● **ABOUT THIS TASK**: In your copy, each record should read exactly as it does below, and no pictures should be present.

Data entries
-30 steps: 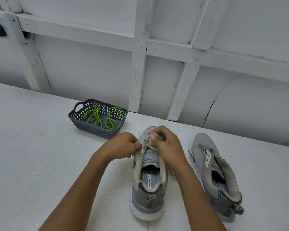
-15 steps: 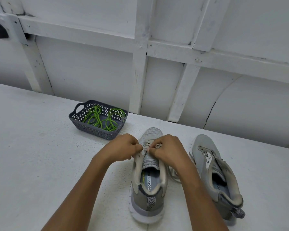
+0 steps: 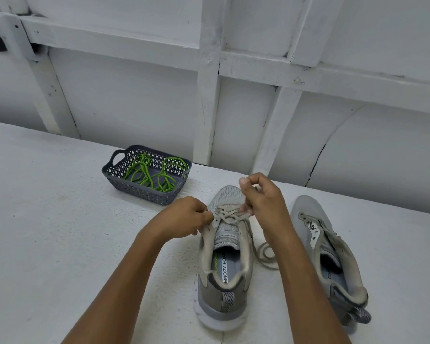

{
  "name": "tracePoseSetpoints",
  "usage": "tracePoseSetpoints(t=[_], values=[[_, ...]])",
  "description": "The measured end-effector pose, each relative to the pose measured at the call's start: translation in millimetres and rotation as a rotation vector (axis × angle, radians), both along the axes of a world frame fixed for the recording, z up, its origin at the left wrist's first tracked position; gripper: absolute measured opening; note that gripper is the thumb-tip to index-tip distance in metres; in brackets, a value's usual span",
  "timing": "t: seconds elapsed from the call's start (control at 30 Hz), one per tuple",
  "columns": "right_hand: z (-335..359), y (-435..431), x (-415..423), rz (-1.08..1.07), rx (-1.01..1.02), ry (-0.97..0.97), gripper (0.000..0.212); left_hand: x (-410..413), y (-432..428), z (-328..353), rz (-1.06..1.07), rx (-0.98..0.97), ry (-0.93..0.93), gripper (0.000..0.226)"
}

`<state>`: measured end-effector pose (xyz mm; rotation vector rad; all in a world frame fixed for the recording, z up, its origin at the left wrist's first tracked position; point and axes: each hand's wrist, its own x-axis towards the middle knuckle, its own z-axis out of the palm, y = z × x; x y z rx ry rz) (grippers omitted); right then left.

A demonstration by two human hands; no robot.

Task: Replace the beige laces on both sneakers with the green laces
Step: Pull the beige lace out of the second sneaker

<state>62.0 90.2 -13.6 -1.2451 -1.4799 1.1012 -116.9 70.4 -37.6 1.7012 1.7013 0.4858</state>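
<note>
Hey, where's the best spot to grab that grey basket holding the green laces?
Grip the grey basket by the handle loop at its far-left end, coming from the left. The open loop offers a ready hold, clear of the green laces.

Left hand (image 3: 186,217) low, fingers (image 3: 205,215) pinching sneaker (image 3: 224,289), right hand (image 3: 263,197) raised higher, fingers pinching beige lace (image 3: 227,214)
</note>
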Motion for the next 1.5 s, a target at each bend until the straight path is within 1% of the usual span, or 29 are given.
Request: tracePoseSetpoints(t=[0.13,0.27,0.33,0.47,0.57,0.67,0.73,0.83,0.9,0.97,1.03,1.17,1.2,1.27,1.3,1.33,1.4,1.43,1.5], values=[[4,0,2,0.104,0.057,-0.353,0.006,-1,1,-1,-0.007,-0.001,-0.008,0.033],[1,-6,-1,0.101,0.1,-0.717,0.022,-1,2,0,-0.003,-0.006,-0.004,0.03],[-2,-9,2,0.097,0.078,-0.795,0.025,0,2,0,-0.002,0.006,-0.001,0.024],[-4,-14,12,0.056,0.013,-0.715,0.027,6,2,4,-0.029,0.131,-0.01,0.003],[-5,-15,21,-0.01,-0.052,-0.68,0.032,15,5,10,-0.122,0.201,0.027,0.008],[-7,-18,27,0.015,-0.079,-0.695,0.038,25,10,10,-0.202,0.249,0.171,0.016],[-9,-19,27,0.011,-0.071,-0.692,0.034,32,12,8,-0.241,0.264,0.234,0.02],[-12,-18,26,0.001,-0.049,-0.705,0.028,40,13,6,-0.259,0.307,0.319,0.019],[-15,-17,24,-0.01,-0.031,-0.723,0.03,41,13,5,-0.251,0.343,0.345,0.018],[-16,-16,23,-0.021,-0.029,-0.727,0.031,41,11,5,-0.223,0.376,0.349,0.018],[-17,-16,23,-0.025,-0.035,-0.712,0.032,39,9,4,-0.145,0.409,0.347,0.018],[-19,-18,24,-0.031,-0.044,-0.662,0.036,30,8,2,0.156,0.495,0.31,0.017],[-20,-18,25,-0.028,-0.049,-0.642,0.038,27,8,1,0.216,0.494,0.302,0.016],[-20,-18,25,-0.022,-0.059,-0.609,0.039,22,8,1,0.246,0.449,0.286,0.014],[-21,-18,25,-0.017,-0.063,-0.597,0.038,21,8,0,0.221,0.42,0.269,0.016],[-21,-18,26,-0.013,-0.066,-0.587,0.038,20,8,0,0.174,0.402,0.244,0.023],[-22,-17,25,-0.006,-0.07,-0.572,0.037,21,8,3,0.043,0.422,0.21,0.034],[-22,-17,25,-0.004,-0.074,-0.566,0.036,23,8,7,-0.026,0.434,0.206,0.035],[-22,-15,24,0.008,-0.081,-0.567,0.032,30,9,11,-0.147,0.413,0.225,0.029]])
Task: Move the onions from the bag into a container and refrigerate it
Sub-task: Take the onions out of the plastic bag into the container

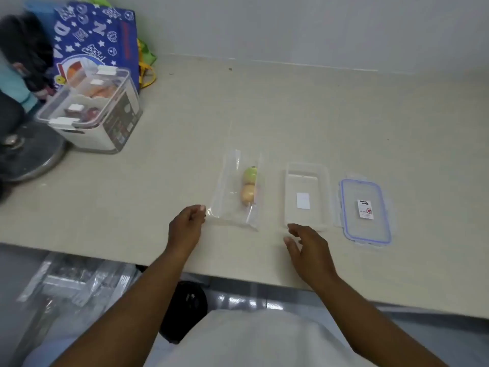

● **WRITTEN RESPONSE**:
-30 steps: 
-15 steps: 
+0 steps: 

{
  "name": "tracePoseSetpoints",
  "usage": "tracePoseSetpoints(t=[_], values=[[_, ...]])",
  "description": "The measured end-effector pose, each relative to the pose measured at the call's start: translation in millimetres and rotation as a rotation vector (axis × angle, radians), both along the axes of a world frame fixed for the recording, z up, its origin at the left wrist's first tracked position; gripper: absolute measured opening; note that gripper is the thumb-tip to index-tip distance in metres; in brackets, a value's usual span",
  "timing": "t: seconds elapsed from the call's start (control at 30 Hz), one per tuple",
  "columns": "right_hand: z (-335..359), y (-435..431), x (-415..423), rz (-1.08..1.07), rx (-1.01..1.02), ry (-0.97..0.97), gripper (0.000..0.212); left_hand: x (-410..413), y (-432..428), z (-328..353), rz (-1.06..1.07), rx (-0.98..0.97), ry (-0.93..0.93), gripper (0.000..0.226)"
}

`<state>`: measured end-effector pose (xyz mm; rotation vector rad; all in a world frame fixed for the recording, z up, its origin at the left wrist's first tracked position; point and axes: each hand's wrist, its own x-axis towards the middle knuckle, its own z-axis out of the palm, y = z × x; x y z rx ry rz) (grippers omitted); right then left.

A demonstration by two human hands; no robot.

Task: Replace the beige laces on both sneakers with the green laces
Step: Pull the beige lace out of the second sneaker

<state>62.0 90.2 -13.6 -1.2451 -1.4799 1.1012 -116.9 70.4 -37.6 1.7012 1.7013 0.4858</state>
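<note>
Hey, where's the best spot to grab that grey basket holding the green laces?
Grip the grey basket by the handle loop at its far-left end, coming from the left. The open loop offers a ready hold, clear of the green laces.

Left hand (image 3: 186,217) low, fingers (image 3: 205,215) pinching sneaker (image 3: 224,289), right hand (image 3: 263,197) raised higher, fingers pinching beige lace (image 3: 227,214)
</note>
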Motion for the next 1.5 s, a target at each bend until the straight path is within 1% of the usual span, or 29 are given.
Request: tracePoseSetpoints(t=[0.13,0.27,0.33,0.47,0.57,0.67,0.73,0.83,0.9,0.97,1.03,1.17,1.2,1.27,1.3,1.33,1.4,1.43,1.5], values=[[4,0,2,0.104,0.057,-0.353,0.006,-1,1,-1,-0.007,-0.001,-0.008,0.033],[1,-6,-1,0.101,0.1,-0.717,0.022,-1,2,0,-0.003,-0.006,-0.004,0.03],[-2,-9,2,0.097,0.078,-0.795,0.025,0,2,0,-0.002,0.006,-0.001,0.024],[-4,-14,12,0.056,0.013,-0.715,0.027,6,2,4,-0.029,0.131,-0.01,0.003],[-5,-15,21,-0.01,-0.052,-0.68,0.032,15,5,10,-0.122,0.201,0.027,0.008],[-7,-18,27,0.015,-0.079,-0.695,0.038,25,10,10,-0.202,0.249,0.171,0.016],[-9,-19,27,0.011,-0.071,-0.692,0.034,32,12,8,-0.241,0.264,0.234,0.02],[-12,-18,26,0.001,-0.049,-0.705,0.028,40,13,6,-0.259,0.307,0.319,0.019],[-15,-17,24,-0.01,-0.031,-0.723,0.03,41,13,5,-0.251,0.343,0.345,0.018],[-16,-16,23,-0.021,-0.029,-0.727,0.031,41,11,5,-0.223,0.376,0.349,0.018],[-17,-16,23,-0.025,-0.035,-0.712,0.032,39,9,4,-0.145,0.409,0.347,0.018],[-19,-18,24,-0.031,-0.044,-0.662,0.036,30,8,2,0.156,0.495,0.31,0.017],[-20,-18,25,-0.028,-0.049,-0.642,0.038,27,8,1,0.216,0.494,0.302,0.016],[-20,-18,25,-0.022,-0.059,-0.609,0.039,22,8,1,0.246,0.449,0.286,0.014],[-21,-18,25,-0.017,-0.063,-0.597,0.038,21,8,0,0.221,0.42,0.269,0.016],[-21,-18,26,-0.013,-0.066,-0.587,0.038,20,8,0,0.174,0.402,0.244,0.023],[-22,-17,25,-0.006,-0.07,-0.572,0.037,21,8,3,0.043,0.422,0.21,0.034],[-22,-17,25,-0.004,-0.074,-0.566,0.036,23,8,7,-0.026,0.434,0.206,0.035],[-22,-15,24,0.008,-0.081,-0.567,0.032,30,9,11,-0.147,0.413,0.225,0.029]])
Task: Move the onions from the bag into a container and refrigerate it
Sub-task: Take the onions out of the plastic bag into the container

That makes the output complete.